# ODE Integrators
The numerical propagator integrates the equations of motion forward (or backward) in time using one of two families of solvers:
1. **Adaptive Runge-Kutta** (default) — embedded error estimation, PID step-size controller, accept/reject logic. Butcher tableaux courtesy of the *delightful* web page of [Jim Verner](https://www.sfu.ca/~jverner/).

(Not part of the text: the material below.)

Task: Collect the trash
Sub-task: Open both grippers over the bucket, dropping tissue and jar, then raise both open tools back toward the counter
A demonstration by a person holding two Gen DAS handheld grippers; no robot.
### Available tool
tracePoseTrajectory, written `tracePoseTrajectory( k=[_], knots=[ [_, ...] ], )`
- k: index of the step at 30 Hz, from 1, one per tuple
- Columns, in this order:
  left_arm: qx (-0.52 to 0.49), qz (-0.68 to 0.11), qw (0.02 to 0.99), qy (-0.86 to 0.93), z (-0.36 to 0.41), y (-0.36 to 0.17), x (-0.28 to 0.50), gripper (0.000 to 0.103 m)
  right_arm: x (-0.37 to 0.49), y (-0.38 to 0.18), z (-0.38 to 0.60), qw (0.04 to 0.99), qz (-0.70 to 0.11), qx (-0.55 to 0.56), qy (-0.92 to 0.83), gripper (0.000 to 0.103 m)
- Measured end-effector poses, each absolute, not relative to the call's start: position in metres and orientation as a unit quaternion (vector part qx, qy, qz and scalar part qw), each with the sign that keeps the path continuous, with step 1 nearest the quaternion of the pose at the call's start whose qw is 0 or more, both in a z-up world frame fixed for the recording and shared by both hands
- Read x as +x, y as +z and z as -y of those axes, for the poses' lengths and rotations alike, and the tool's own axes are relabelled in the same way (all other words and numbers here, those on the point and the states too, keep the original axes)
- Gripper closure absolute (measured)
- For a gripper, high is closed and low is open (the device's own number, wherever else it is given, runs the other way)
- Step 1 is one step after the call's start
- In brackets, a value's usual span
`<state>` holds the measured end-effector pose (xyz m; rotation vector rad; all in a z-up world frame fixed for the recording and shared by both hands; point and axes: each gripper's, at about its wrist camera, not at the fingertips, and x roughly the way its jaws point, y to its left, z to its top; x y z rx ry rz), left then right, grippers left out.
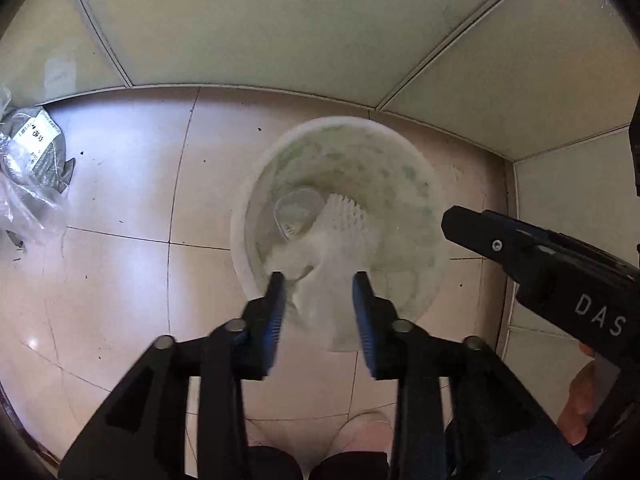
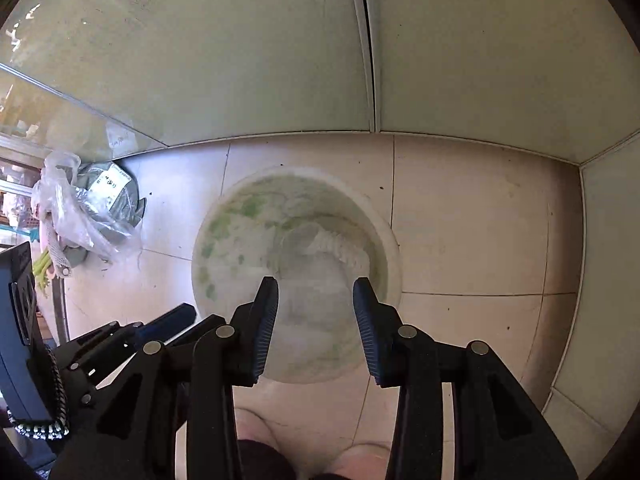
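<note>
A round white bin (image 1: 239,240) with a green-patterned liner stands on the tiled floor, close to the wall. At its bottom lie a clear plastic cup (image 1: 298,210) and a white foam net (image 1: 348,216). My left gripper (image 1: 320,280) points down over the bin's near rim, jaws apart. A blurred white piece of trash (image 1: 320,308) hangs loose between its blue pads (image 1: 276,316). My right gripper (image 2: 316,284) hovers over the same bin (image 2: 394,248), open with nothing between its fingers. The cup (image 2: 298,236) and net (image 2: 336,246) show through the gap. Each gripper appears in the other's view: right gripper (image 1: 450,222), left gripper (image 2: 180,314).
A crumpled clear plastic bag with a grey parcel (image 1: 38,148) (image 2: 106,200) lies on the floor at the left by the wall. Pale green panels (image 1: 280,32) close off the back and right, forming a corner. A person's hand (image 1: 580,400) holds the right gripper.
</note>
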<state>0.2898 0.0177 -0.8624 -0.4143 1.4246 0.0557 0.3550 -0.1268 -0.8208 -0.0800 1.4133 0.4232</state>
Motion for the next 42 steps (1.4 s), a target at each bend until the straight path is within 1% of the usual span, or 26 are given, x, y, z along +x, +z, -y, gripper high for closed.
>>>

2. **Gauss-Jackson 8** — 8th-order fixed-step multistep predictor-corrector specialised for 2nd-order ODEs (Berry & Healy 2004). The dominant integrator in operational astrodynamics codes (GMAT, STK, ODTK, U.S. Space Surveillance Network). For smooth long-duration propagation it typically uses 3-10× fewer force evaluations than `rkv98` at comparable accuracy.
## Integrator Choices
Select via the `integrator` parameter of `propsettings`:
| `rkv98` | 9(8) | adaptive RK, 26 stages | 9th-order | Default. Best accuracy for precision work. |
| `rkv98_nointerp` | 9(8) | adaptive RK, 16 stages | None | Same stepping accuracy, faster when interpolation is not needed. |
| `rkv87` | 8(7) | adaptive RK, 21 stages | 8th-order | Good balance of speed and accuracy. |
| `rkv65` | 6(5) | adaptive RK, 10 stages | None | Faster, moderate accuracy. |
| `rkts54` | 5(4) | adaptive RK, 7 stages | None | Fastest. Good for quick propagations. |
| `rodas4` | 4(3) | Rosenbrock, 6 stages | None | L-stable (implicit). For stiff problems. No STM support. |
| `gauss_jackson8` | 8 | fixed-step multistep | 5th-order Hermite | High-efficiency for smooth long-duration propagation. No STM support. |
Higher-order RK methods can take larger steps for the same accuracy, so despite more stages per step they often require *fewer* total function evaluations. The default `rkv98` covers almost all situations. Reach for `rodas4` on stiff problems (very low perigee, re-entry); reach for `gauss_jackson8` on long smooth arcs.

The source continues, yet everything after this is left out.